**WHAT YOU WILL DO**. Answer with one number only: how many lines in the material contain "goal".

■ ■ ■ ■

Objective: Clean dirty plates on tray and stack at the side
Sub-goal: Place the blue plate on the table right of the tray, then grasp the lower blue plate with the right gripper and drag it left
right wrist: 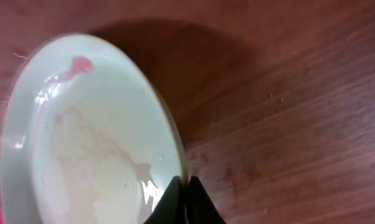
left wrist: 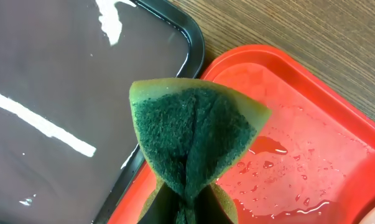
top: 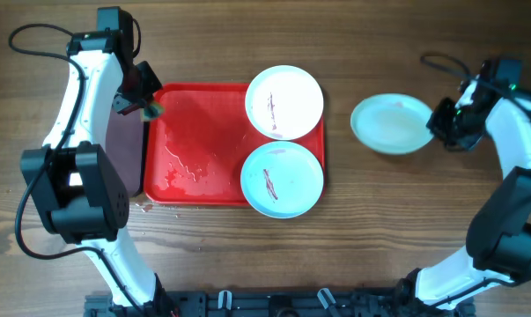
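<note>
The red tray (top: 195,141) is wet and carries two plates with dark red smears: a white plate (top: 284,102) at its back right and a mint-blue plate (top: 282,180) at its front right. A third mint-blue plate (top: 391,124) is right of the tray over the wooden table, with pale pink watery streaks (right wrist: 94,143). My right gripper (top: 437,123) (right wrist: 187,199) is shut on this plate's right rim. My left gripper (top: 146,107) (left wrist: 187,211) is shut on a folded green sponge (left wrist: 193,134) above the tray's back left corner (left wrist: 299,124).
A black tray (top: 124,154) (left wrist: 63,93) lies directly left of the red tray, partly under my left arm. Water droplets and a puddle sit on the red tray's left half. Bare wooden table surrounds the trays.
</note>
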Motion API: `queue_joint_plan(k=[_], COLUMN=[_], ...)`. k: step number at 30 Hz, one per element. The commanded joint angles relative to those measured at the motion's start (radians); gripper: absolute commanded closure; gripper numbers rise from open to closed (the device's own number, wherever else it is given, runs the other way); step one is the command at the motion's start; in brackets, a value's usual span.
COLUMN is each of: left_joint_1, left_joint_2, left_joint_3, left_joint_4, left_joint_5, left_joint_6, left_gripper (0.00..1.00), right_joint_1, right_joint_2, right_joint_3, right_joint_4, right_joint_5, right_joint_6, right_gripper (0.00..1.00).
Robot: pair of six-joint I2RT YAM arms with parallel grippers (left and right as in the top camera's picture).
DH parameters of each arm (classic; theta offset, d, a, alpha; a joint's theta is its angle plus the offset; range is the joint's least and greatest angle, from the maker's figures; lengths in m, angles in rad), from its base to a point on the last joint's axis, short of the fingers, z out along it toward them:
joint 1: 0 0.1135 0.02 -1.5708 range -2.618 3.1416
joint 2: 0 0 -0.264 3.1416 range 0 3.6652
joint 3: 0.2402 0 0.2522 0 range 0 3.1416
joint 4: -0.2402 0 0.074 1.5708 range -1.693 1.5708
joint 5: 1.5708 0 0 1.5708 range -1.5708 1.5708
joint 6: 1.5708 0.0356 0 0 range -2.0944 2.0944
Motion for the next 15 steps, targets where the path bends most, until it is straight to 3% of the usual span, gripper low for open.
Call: queue_joint_plan(k=[1, 4, 7, 9, 15], left_joint_1=[-0.002, -0.002, -0.002, -0.002, -0.002], left_joint_2=[-0.013, -0.013, -0.013, -0.013, -0.013], left_joint_3=[-0.006, -0.006, -0.006, -0.006, -0.006], left_joint_4=[-0.001, 0.0, 0.0, 0.0, -0.001], left_joint_5=[0.006, 0.005, 0.005, 0.006, 0.005], left_joint_6=[-0.01, -0.01, -0.01, -0.01, -0.01], left_gripper=[0.96, 0.96, 0.96, 0.96, 0.96], right_joint_1=[0.016, 0.018, 0.018, 0.018, 0.06], right_joint_2=[-0.023, -0.023, -0.023, -0.023, -0.024], right_joint_3=[-0.082, -0.108, -0.099, -0.07, 0.133], right_joint_4=[0.062, 0.075, 0.061, 0.033, -0.094], right_joint_5=[0.015, 0.018, -0.031, -0.094, -0.195], right_joint_6=[-0.003, -0.003, -0.053, -0.082, -0.156], right_gripper=[0.96, 0.94, 0.73, 0.67, 0.6])
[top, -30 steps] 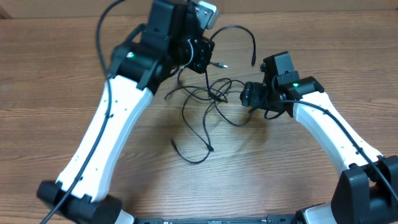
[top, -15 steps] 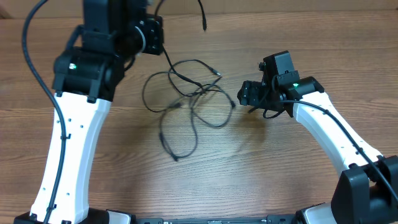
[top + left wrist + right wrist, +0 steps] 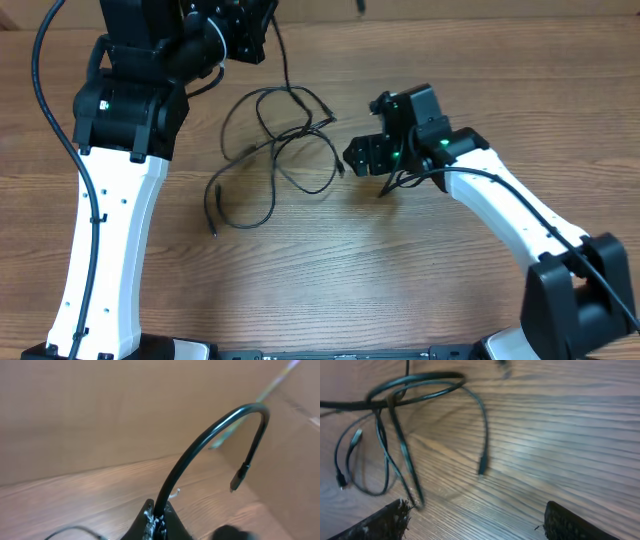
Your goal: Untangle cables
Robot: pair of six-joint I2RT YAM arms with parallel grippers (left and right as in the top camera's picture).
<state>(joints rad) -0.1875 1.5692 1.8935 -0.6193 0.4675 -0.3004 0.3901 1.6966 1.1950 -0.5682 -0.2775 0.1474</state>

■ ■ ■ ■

**WRITTEN REPLY**. 2